Common Tourist Scams When Travelling in Asia

Finally, those long-awaited vacations are starting, and you excitedly arrived at your destination, ready to enjoy the best of this trip that you thought would finally give you the relaxation you highly deserve. So, you carefreely stroll around this magnificent new city, chatting with a few locals, visiting popular attractions and eating delicious local food until you realised you cannot find your wallet anywhere, even though you are always careful and verify its location every other hour. You now find yourself with no money, no cards and no passport in a foreign country. Those vacations just took a sour turn. Here are a few tips to recognize typical scam setup and avoid falling in a similar situation.

This scams article pinpoints typical scams when travelling in Asia. Some scams are more popular in specific countries, but the possibility of it happening anywhere is still present. If you are a well-ridden traveller or a beginner tourist, you can always learn new tips on safety. As the saying goes: better safe than sorry!

1.Trust No One

This is the first tip for a good reason. Scam is done, most of the time, by someone approaching you. It might be a friendly local just wanting to know genuinely where you come from, but there is a way higher chance that this friendly face hides a evil mug. Often while these individuals are chatting with you, some of their accomplices will take benefit of your distraction to steal from you while you are not looking. While you don’t want to ruin your chance to get to know the culture better, we can agree that exchanging with locals is one of the most interesting way to do that, always keep an eager eye on your belongings, even when they are in your pockets. I would suggest keeping your backpack in front of your body and using your front pockets instead of your back ones.

2. Keep Track Of Your Money

This next one is particularly valuable to me, because it happened to me on my first day in Beijing. When paying for a taxi fare, the driver asked for change. He wanted one of our bigger bills (100¥) so that he could give us two 50¥ bills. This should have rung a bell. Nobody wants to exchange smaller bills for bigger when offering a service, right? Well as you could have expected, without us noticing, he changed this perfectly legal 100¥ bill for a fake one, saying that it was fake. Of course, it was now that he did his little trick! We tried to argue, but the damage was done. No other store wanted this bill anymore and we got in trouble at the bank, trying to exchange it for smaller bills. That is when we realised it was indeed a fake one… You will notice that Asian merchants will systematically checked your bigger bills. You should do the same and always keep an eye on your money when giving it to a cashier or service provider. The cashiers at ICE Currency Exchange might share this tip with you during your buy of Asian currencies: fold a corner of your bills before paying with it. If the receiver tries to switch it for a fake one, you will notice that the corner you folded is not fold anymore! While you cannot rip your bill, as it is illegal as well as more difficult to exchange in the future, folding a corner is an easy way to keep track of your original bills!

3. Know Your Bargain

In the first hours of your trip, you will notice that bargaining for a service or item is very common in Asian countries. Therefore, you should ALWAYS check the value of a service or object before bargaining with the provider.

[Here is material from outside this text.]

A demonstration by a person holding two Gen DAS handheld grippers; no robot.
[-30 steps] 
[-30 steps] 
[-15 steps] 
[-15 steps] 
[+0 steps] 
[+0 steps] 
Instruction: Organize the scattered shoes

On one hand, if you don’t know the price of, let’s say, a taxi ride to a certain place and take the first offer without checking the approximate cost of the ride on the web or with locals, you most certainly are getting ripped off. (A lot of taxi drivers refuse to use the meter. You can try and convince him to do so, but sometimes it is better to bargain a reasonable price beforehand, than being stuck in the middle of nowhere because no driver wants to press the meter button.) On the other hand, if you want to buy a guided tour and you find an extremely cheap one, you are probably not going to see everything you were told you were as well as perhaps being forced to go into stores that you don’t want to go because the tour guide is friend with the owner and they share the profit of your purchases. Therefore, you should always do a little research either on the web, with your guide book or with fellow-travellers that used the service before. This tip applies to ANYTHING you pay money for. From restaurants (some owners have two menus: one with tourist prices and the other with local prices) to vendors passing by service providers.

4. Welcome, Welcome!

Another scam that is way more intrusive than the previous money situations mentioned in number 3 are the insisting invitations to visit a bar, a store or a restaurant. Let me explain how it goes: you get accosted by a friendly looking girl or guy and they insist on bringing you to a show/restaurant/fake brand store/bar you name it. When you finally accept to just have a look around, they bring you to the said place, that is often secluded, and offer overpriced items or services. When you refuse to buy anything, they do not let you out of the store until you do so. The same thing can happen with street vendors, that will hand you objects, refuse to take them back and ask for money in exchange. At first, they might not even look like street vendors, think of a little girl giving flowers or an old man putting bird food in your hand. The best way to deal with those situations is just not accept any invitation and keep your arms and hands close to your body when being intercepted by a stranger.

5. They See You Rolling

One of the most convenient and cheap way to move and visit many Asian cities is by motorbike or bicycle. Often hotels will offer rental of those means of transport or even offer them for free. It gives independency to visit on your own clock as well as a cheaper alternative to taxis. The thing is that those bikes come with a fault: the front basket. Sure, it seems practical to carry your belongings, but it is not only accessible for you. It is to pickpockets as well. In the beautiful city of Hoi An in Vietnam, one of the girls we met at the hotel was robbed while pedaling. That’s right, it can happen even when you are on the go! A local riding a motorcycle picked her bag while passing by her. She lost her expensive camera AND the will to use this not-so-friendly-after-all basket. To avoid this situation, I would suggest using a backpack that is securely attached to your back or tying your belongings to the bottom of the basket while going from a place to another.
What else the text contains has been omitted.